**WHAT YOU HAVE TO DO:**
In this exercise, return the whole listing exactly, excluding any images.

= Beginning of Section =

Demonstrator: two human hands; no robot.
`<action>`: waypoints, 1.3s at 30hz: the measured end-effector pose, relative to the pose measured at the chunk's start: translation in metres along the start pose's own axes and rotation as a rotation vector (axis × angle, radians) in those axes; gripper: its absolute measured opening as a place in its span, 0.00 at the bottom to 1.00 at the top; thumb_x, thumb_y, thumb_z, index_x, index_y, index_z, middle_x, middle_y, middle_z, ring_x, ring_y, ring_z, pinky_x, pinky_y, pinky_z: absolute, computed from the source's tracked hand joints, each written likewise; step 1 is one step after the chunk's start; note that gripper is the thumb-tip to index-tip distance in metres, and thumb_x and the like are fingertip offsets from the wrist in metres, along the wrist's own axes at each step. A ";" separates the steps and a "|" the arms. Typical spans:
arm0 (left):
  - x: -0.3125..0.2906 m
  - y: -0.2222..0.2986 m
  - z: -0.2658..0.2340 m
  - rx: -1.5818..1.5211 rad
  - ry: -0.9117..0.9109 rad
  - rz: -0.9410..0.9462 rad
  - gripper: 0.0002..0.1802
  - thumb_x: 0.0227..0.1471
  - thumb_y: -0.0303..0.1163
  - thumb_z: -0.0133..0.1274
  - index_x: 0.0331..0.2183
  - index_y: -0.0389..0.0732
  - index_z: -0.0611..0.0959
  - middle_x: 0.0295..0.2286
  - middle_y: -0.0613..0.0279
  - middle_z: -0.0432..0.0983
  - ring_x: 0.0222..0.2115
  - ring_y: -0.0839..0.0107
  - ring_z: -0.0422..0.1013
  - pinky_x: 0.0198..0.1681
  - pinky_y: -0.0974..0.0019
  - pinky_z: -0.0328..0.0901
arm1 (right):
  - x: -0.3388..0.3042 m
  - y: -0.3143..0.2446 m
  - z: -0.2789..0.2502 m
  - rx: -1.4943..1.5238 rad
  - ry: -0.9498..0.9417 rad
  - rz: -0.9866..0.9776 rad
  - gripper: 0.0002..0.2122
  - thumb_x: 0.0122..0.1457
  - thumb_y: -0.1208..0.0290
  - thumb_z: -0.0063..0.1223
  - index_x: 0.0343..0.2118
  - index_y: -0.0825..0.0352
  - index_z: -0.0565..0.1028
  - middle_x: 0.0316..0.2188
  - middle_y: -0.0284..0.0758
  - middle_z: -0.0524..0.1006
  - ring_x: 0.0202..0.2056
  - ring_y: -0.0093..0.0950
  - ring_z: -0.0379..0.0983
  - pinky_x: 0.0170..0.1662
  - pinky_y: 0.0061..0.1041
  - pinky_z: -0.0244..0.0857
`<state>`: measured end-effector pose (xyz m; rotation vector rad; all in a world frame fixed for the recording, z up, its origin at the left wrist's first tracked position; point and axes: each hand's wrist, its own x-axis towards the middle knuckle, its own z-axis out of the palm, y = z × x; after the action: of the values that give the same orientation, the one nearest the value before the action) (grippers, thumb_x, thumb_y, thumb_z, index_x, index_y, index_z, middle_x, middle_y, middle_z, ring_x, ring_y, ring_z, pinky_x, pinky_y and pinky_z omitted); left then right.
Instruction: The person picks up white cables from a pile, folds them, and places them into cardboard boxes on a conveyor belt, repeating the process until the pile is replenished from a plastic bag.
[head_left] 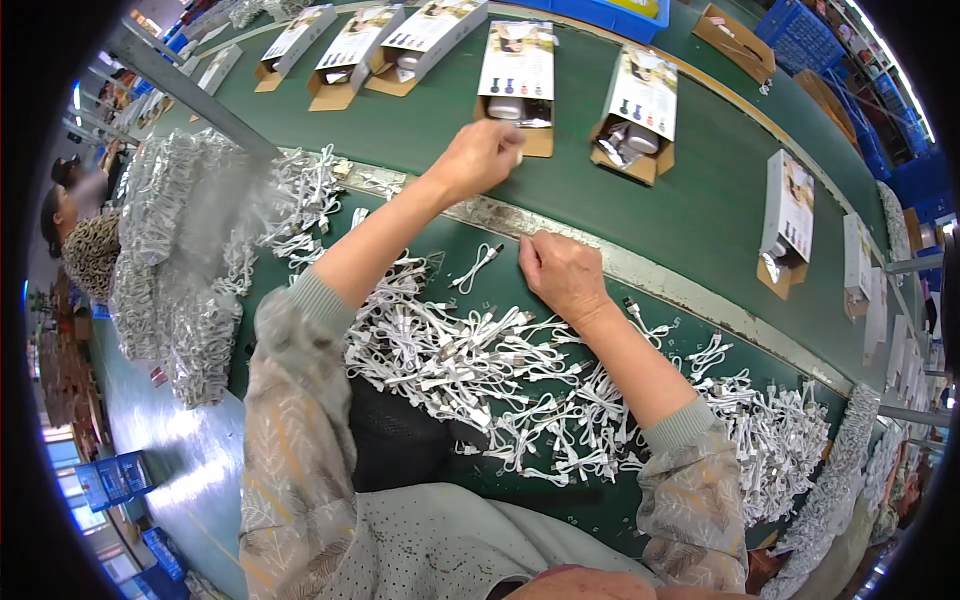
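Several open boxes [516, 75] at twelve o'clock pass us; our left hand [484, 155], fingers closed, reaches one, while our right hand [560, 272] rests flat beside the heaped white cables [470, 365], many unpacked.

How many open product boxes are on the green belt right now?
At least 9 open boxes: four at the far left, one by the left hand, one beside it, three at right. More may be hidden at the rim.

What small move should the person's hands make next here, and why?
Probably the left hand should release into the open box it reaches toward at the belt's edge, while the right hand, resting flat by the pile of white cables, picks up another.
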<state>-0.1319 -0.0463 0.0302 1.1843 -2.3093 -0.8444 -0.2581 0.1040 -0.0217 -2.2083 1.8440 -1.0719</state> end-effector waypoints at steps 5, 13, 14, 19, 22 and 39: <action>-0.084 -0.012 -0.062 0.401 -0.070 -0.098 0.17 0.43 0.24 0.47 0.39 0.37 0.78 0.40 0.51 0.73 0.42 0.52 0.68 0.47 0.55 0.63 | 0.000 -0.002 0.003 0.045 0.013 -0.031 0.11 0.52 0.68 0.52 0.16 0.64 0.69 0.15 0.38 0.73 0.18 0.35 0.72 0.21 0.31 0.66; -0.131 -0.058 -0.098 0.505 -0.067 -0.169 0.25 0.43 0.34 0.57 0.43 0.34 0.74 0.45 0.45 0.68 0.46 0.52 0.66 0.51 0.58 0.60 | 0.011 -0.025 -0.019 0.439 -0.214 0.019 0.13 0.52 0.71 0.54 0.41 0.63 0.72 0.32 0.39 0.72 0.34 0.38 0.71 0.35 0.33 0.67; -0.132 -0.057 -0.095 0.458 -0.084 -0.095 0.20 0.42 0.32 0.56 0.40 0.34 0.77 0.42 0.46 0.71 0.43 0.51 0.67 0.49 0.58 0.61 | 0.011 -0.028 -0.021 0.397 -0.239 -0.080 0.12 0.51 0.72 0.54 0.40 0.63 0.72 0.33 0.39 0.72 0.35 0.38 0.71 0.36 0.33 0.67; -0.124 -0.034 -0.083 0.072 -0.164 -0.322 0.15 0.43 0.28 0.54 0.37 0.37 0.79 0.38 0.48 0.73 0.37 0.55 0.71 0.42 0.58 0.64 | 0.001 -0.025 -0.012 0.279 -0.254 -0.170 0.06 0.50 0.73 0.55 0.31 0.65 0.73 0.27 0.36 0.70 0.33 0.36 0.70 0.35 0.33 0.66; -0.117 -0.033 -0.082 0.453 0.085 -0.119 0.15 0.43 0.21 0.50 0.38 0.36 0.78 0.38 0.53 0.73 0.37 0.55 0.71 0.41 0.60 0.66 | 0.003 -0.022 -0.019 0.362 -0.272 -0.042 0.05 0.51 0.71 0.55 0.29 0.66 0.74 0.25 0.36 0.74 0.28 0.33 0.72 0.32 0.30 0.67; -0.097 -0.078 -0.109 0.529 -0.104 -0.280 0.08 0.44 0.30 0.52 0.29 0.37 0.78 0.32 0.52 0.73 0.36 0.54 0.70 0.40 0.57 0.65 | 0.159 0.069 0.074 1.789 0.061 1.321 0.03 0.55 0.79 0.49 0.27 0.73 0.69 0.19 0.36 0.72 0.16 0.23 0.68 0.16 0.19 0.69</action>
<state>0.0322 -0.0375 0.0499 1.7496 -2.5785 -0.3871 -0.2702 -0.0841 -0.0371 0.0796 0.8841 -1.3026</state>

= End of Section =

**OUTPUT:**
Demonstrator: two human hands; no robot.
`<action>`: waypoints, 1.3s at 30hz: the measured end-effector pose, relative to the pose measured at the chunk's start: translation in metres along the start pose's own axes and rotation as a rotation vector (axis × angle, radians) in those axes; gripper: its absolute measured opening as a place in its span, 0.00 at the bottom to 1.00 at the top; thumb_x, thumb_y, thumb_z, index_x, index_y, index_z, middle_x, middle_y, middle_z, ring_x, ring_y, ring_z, pinky_x, pinky_y, pinky_z: absolute, computed from the source's tracked hand joints, each written likewise; step 1 is one step after the chunk's start; note that gripper is the thumb-tip to index-tip distance in metres, and thumb_x and the like are fingertip offsets from the wrist in metres, along the wrist's own axes at each step. A ";" separates the steps and a "|" the arms. Typical spans:
arm0 (left):
  - x: -0.3125..0.2906 m
  - y: -0.2222..0.2986 m
  - z: -0.2658..0.2340 m
  - rx: -1.5818..1.5211 rad
  - ry: -0.9117..0.9109 rad
  - rz: -0.9410..0.9462 rad
  - gripper: 0.0002..0.1802
  - thumb_x: 0.0227..0.1471
  - thumb_y: -0.0303..0.1163
  - thumb_z: -0.0133..0.1274
  - index_x: 0.0331..0.2183
  - index_y: -0.0389..0.0732
  - index_z: -0.0611..0.0959
  - middle_x: 0.0295..0.2286
  - middle_y: -0.0613..0.0279
  - middle_z: -0.0432..0.0983
  - ring_x: 0.0222..0.2115
  - ring_y: -0.0839..0.0107
  - ring_z: -0.0422..0.1013
  - pinky_x: 0.0198..0.1681
  - pinky_y: -0.0974..0.0019
  - pinky_z: -0.0328..0.0901
arm1 (right):
  - x: -0.3388..0.3042 m
  - y: -0.3143..0.2446 m
  - z: -0.2789..0.2502 m
  - rx: -1.4943..1.5238 rad
  - ry: -0.9498..0.9417 rad
  - rz: -0.9866..0.9776 rad
  - gripper: 0.0002..0.2122
  - thumb_x: 0.0122..0.1457
  - thumb_y: -0.1208..0.0290
  - thumb_z: -0.0063..0.1223
  - index_x: 0.0343..0.2118
  - index_y: -0.0825..0.0352
  - index_z: -0.0565..0.1028
  - middle_x: 0.0316..0.2188
  - middle_y: -0.0284..0.0758
  - middle_z: -0.0524..0.1006
  - ring_x: 0.0202..0.2056
  - ring_y: -0.0093..0.0950
  - ring_z: -0.0379..0.0983
  - pinky_x: 0.0170..0.1662
  - pinky_y: 0.0061..0.1041
  - pinky_z: -0.0244..0.0857
`<state>`: measured end-effector pose (xyz m; rotation vector rad; all in a world frame fixed for the recording, z up, its origin at the left wrist's first tracked position; point and axes: each hand's wrist, its own x-axis towards the middle knuckle, its own z-axis out of the palm, y = z × x; after the action: of the values that give the same orientation, the one nearest the value before the action) (grippers, thumb_x, thumb_y, thumb_z, index_x, index_y, index_z, middle_x, middle_y, middle_z, ring_x, ring_y, ring_z, pinky_x, pinky_y and pinky_z omitted); left then right.
Instruction: The person picks up white cables from a pile, folds them, and places them into cardboard boxes on a conveyor belt, repeating the process until the pile is replenished from a plastic bag.
[head_left] 
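Several open boxes [516, 75] at twelve o'clock pass us; our left hand [484, 155], fingers closed, reaches one, while our right hand [560, 272] rests flat beside the heaped white cables [470, 365], many unpacked.

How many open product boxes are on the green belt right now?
At least 9 open boxes: four at the far left, one by the left hand, one beside it, three at right. More may be hidden at the rim.

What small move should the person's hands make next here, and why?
Probably the left hand should release into the open box it reaches toward at the belt's edge, while the right hand, resting flat by the pile of white cables, picks up another.
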<state>-0.1319 -0.0463 0.0302 1.1843 -2.3093 -0.8444 -0.2581 0.1040 -0.0217 -2.2083 1.8440 -1.0719</state> end-effector waypoints at steps 5, 13, 14, 19, 22 and 39: <action>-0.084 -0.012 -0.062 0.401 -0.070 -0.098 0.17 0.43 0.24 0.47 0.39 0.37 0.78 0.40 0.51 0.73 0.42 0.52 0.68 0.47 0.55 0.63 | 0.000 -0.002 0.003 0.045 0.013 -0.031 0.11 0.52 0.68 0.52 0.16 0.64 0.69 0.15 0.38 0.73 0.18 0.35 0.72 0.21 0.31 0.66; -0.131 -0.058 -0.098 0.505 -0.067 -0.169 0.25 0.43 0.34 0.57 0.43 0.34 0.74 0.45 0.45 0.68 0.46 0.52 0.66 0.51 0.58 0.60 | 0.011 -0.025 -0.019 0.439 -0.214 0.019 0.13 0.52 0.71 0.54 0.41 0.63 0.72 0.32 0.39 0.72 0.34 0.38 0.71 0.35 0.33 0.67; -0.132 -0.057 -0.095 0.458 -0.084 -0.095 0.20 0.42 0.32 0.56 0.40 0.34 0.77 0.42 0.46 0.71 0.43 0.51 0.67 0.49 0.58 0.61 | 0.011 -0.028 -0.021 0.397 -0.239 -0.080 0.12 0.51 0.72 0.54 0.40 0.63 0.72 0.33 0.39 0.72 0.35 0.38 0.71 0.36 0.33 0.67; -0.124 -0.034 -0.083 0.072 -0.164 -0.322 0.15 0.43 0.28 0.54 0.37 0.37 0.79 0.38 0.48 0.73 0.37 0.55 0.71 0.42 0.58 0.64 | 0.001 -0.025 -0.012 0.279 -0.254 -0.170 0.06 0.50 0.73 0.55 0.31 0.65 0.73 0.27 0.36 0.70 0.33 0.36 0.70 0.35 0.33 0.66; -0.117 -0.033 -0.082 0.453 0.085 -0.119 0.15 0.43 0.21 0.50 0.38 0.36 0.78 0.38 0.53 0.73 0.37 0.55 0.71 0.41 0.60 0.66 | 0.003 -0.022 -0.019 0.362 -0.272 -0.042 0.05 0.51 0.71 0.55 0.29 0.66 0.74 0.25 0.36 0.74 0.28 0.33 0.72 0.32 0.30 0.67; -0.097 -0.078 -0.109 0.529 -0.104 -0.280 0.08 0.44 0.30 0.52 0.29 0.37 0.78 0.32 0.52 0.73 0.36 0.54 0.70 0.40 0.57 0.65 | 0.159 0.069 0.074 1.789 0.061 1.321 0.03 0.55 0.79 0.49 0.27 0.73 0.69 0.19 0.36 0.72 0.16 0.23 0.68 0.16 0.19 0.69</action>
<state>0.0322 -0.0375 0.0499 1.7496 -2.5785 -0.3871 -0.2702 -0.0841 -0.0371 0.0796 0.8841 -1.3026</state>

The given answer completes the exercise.